▶ _EXERCISE DESCRIPTION_
Reproduce the entries below exactly, but only from the line containing "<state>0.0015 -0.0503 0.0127" to the line containing "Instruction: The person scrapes", inclusive.
* * * * * * * * *
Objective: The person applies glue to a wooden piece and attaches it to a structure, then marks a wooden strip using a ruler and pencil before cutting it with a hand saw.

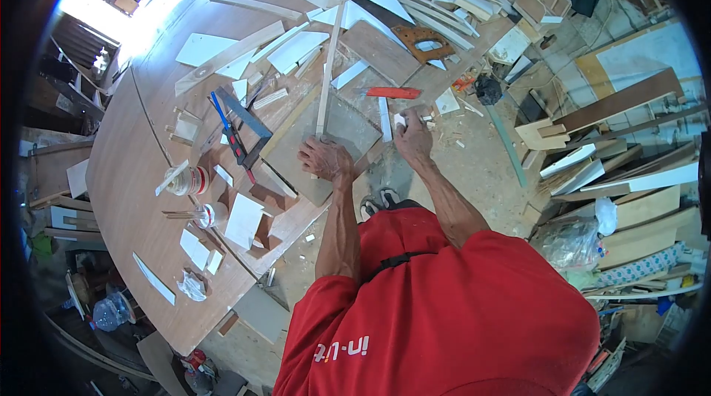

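My left hand [326,160] presses down on a grey square board [354,123] at the table's near edge. Its curled fingers are closed at the near end of a long thin wooden strip [329,74], which runs away from me across the board. Just past the board's right edge, my right hand [415,138] is closed around a small white piece [401,120], only partly visible between thumb and fingers. Nearby lies a red-handled tool [391,92], beside a narrow white strip [385,119].
A handsaw [424,44] lies among wood offcuts at the back. Left of the board are a blue square [244,113], a red and black tool [235,145], a jar [194,180] and a cup with sticks [212,214]. Planks [629,155] are stacked on the right.
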Motion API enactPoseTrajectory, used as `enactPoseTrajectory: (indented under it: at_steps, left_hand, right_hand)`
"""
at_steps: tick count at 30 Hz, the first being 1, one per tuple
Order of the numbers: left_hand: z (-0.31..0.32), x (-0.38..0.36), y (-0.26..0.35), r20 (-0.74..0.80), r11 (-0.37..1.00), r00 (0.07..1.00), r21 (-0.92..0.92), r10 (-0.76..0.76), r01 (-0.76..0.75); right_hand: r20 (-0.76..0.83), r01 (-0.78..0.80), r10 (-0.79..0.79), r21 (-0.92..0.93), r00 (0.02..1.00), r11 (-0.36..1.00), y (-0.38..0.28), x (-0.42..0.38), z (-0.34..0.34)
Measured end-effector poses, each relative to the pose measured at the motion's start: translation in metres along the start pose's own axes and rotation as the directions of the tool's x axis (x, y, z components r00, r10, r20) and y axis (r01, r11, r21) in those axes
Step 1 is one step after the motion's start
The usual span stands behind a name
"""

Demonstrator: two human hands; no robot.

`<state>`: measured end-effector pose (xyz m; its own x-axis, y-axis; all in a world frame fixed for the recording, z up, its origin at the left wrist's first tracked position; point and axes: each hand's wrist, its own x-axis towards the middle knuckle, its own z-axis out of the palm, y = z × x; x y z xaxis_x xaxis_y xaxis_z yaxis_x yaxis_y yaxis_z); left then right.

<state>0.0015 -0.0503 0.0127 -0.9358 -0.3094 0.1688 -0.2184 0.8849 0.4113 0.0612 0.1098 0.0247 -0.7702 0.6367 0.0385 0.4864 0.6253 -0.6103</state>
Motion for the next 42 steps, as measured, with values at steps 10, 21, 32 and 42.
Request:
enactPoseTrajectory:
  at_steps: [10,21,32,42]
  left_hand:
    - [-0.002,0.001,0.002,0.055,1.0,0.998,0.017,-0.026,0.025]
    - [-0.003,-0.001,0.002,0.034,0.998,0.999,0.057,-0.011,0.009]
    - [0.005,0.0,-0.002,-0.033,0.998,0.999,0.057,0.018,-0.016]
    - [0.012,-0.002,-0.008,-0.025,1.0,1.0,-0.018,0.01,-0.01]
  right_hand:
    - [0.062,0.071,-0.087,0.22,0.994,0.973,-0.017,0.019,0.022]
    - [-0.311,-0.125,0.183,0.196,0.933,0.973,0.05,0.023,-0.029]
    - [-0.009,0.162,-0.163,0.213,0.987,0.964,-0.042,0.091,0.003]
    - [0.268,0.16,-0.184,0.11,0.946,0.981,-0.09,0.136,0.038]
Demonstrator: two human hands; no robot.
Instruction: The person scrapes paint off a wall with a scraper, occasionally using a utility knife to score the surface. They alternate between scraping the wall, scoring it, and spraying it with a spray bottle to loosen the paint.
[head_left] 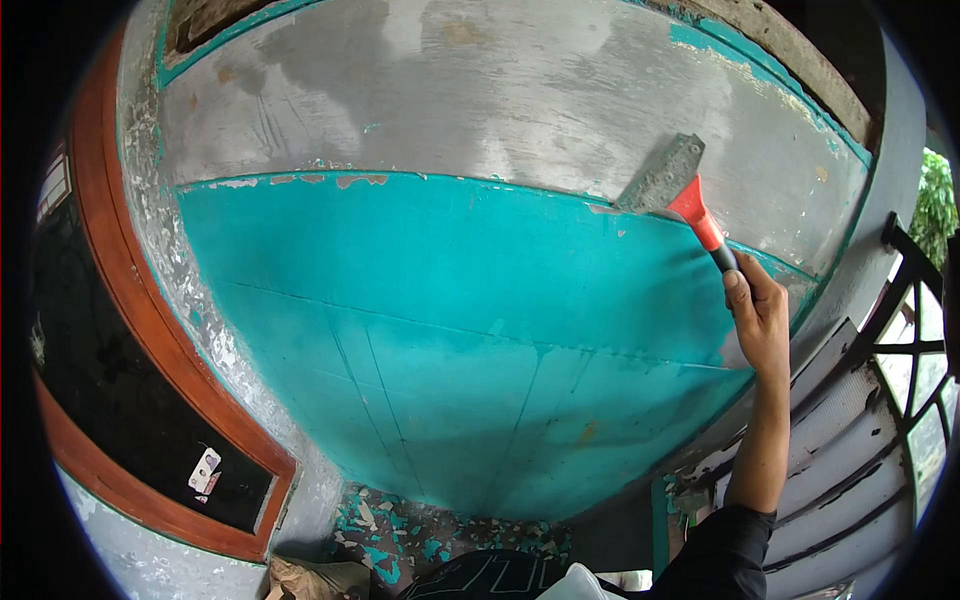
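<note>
My right hand [762, 305] is wrapped round the black handle of a scraper [706, 222] with a red neck. Its wide grey blade points up and left and lies at the line where bare grey wall [400, 90] meets turquoise paint [420, 260]. Small chips and ragged paint edges run along that line. The upper wall is bare with lighter and darker patches, while the lower part is still coated in turquoise. My left hand is out of view.
A wooden-framed dark pane [110, 330] stands at the left. Turquoise and pale paint flakes [390, 530] litter the floor below the wall. Black metal bars [915, 345] and a ribbed light panel [830, 440] are at the right. Crumpled brown material [310, 578] lies at the bottom left.
</note>
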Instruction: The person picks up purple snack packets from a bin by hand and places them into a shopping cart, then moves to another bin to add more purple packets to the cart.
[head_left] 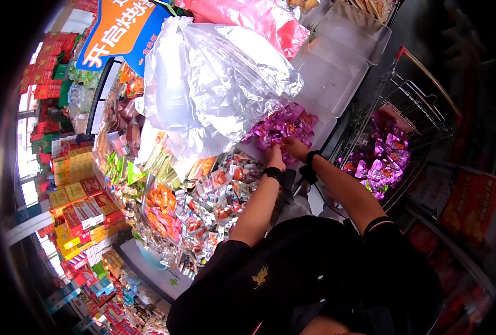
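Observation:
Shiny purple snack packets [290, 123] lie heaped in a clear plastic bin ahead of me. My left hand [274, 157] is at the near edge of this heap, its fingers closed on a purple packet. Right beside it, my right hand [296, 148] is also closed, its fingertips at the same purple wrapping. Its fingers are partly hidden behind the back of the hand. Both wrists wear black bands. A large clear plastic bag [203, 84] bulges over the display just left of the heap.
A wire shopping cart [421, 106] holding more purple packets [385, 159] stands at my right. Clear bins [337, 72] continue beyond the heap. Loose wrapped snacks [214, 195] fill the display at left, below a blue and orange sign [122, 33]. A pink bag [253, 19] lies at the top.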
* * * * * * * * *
▶ _FINISHED TASK_
<state>0.0015 -0.0503 0.0127 -0.9358 -0.3094 0.1688 -0.2184 0.8849 0.4113 0.0612 0.1098 0.0247 -0.7702 0.6367 0.0385 0.4864 0.6253 -0.6103</state>
Motion for the next 42 steps, as measured, with values at steps 10, 21, 32 and 42.
Request:
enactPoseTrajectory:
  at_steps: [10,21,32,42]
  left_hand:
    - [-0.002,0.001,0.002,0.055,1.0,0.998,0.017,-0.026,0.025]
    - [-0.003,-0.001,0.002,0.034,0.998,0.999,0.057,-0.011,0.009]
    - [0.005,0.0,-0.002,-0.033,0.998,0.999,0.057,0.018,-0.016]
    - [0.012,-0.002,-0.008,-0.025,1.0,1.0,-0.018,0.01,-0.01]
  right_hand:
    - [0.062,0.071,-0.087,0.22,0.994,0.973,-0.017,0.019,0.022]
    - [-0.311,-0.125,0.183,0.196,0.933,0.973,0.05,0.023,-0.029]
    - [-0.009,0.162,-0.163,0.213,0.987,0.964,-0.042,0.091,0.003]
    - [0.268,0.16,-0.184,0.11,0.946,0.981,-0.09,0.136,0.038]
Demonstrator: two human hands; no robot.
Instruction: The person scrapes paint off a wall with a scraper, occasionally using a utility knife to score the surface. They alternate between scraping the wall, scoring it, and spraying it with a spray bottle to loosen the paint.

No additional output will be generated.